All good, you wil agree, but scratch below the surface and there are worrying trends for some sectors of the market.
Physical CD sales fell significantly in 2012, mirroring a pattern of recent years. CD sales fell by 14.9% in the UK and by 13.5% in the US last year, putting bricks and mortar stores under further pressure. And with Amazon and other online retailers taking bigger and bigger slices of this market, the future existence of remaining record shops must be in serious jeopardy.
Singles are now the biggest driver of sales increases, with a 5.1% rise in America and a 6% increase in the UK. But album sales in 2012 continued to fall, mainly because of that decline in the purchase of CDs.
What this means for recording artists does depend on where they are on the ladder of commercial success. The Adeles, Emili Sandes, Rihannas and Ed Sheerans of this world will look back on 2012 with delight and substantially bigger bank balances. But lesser mortals who rely on album sales and have neither the funds nor the promo singles to gain a strong online identity could be struggling to survive.
Americans bought 316m albums in 2012 and 4.4m of these were accounted for by a 2011 album, Adele’s ‘21’, making it the biggest seller, with Taylor Swift’s ‘ Red’ in second place. Emili Sande’s debut ‘ Our Version of Events’ was the biggest seller in the UK, with 1.4 m copies purchased, ahead of Adele’s ‘21’ and Ed Sheeran’s ‘+’.

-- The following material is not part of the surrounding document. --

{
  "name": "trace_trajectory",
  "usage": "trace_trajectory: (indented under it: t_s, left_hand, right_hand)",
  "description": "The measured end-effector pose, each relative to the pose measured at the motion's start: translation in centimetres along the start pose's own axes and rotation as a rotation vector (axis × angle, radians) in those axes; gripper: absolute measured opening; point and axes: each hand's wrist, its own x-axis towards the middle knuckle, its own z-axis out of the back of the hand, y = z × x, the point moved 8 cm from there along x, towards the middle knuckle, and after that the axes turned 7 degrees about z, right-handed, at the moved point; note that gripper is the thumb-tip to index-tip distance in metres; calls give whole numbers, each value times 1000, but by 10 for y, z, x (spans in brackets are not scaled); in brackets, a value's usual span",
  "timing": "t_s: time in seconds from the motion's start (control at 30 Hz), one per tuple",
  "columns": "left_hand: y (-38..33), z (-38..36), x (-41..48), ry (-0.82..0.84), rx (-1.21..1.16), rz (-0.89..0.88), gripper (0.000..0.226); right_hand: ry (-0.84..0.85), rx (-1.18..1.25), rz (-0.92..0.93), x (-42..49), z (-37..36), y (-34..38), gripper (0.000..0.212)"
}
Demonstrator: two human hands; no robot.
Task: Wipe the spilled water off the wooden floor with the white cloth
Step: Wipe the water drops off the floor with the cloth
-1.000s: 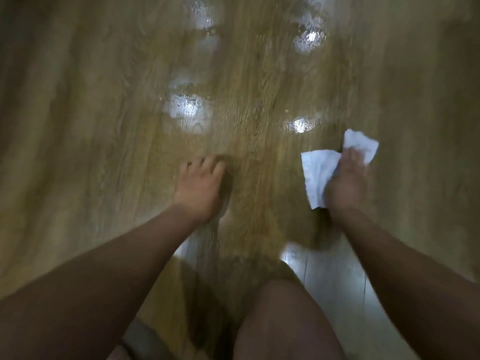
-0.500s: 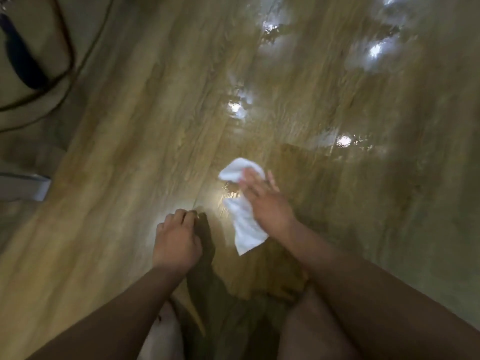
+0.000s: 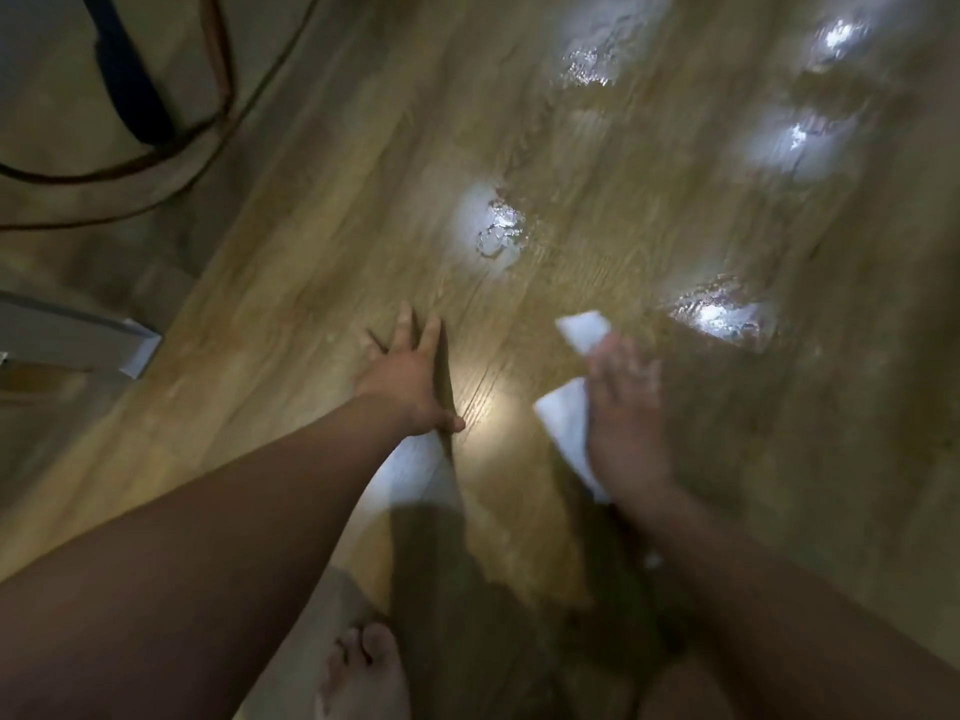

2012 was the year of the big-selling single. Gotye’s ‘Somebody That I Used To Know’ was the top selling song of 2012. It shifted 6.8m units in the US alone, making it the fourth best selling digital song of all time in that market, ahead of Black Eyed Peas’ ‘I Gotta Feeling’, Adele’s ‘Rolling In The Deep’, and LMFAO’s ‘Party Rock Anthem’. Carly Rae Jepsen’s ‘Call Me Maybe’ also made the alltime digital sales list in the US, with almost 6.5m sales in 2012.
In the UK nine singles broke the million sales barrier in 2012. Gotye and Jepsen lead the way, followed by Fun’s ‘We Are Young’, David Guetta’e ‘Titanium’ and X Factor winner James Arthur’s ‘Impossible’.
The only Irish interest in the UK’s 2012 Top 40 is at number 21 where The Script and Will.i.am’s ‘Hall of Fame’ pops up due to healthy sales of 529,000.
Thanks to the redemption of Christmas vouchers, the week beginning December 22 was the biggest week of the year for digital sales and that enabled one Christmas song to make a little bit of chart history.
The Pogues and Kirsty MacColl’s ‘Fairytale of New York’, which has made the UK charts at Christmas time for each of the last eight years, finally passed the magic one million sales mark to become the 126th million-seller in the UK.
This is all very well but in the not-too-distant future we may not be referring to ‘sales’ at all, but to streaming. Data from the likes of Spotify and Deezer suggests that the streaming of music grew by around a third in 2012, and if that trend continues, those who pay to download may become the minority.
Gotye and Kimbra’s ‘Somebody That I Used To Know’ was the biggest selling song of 2012.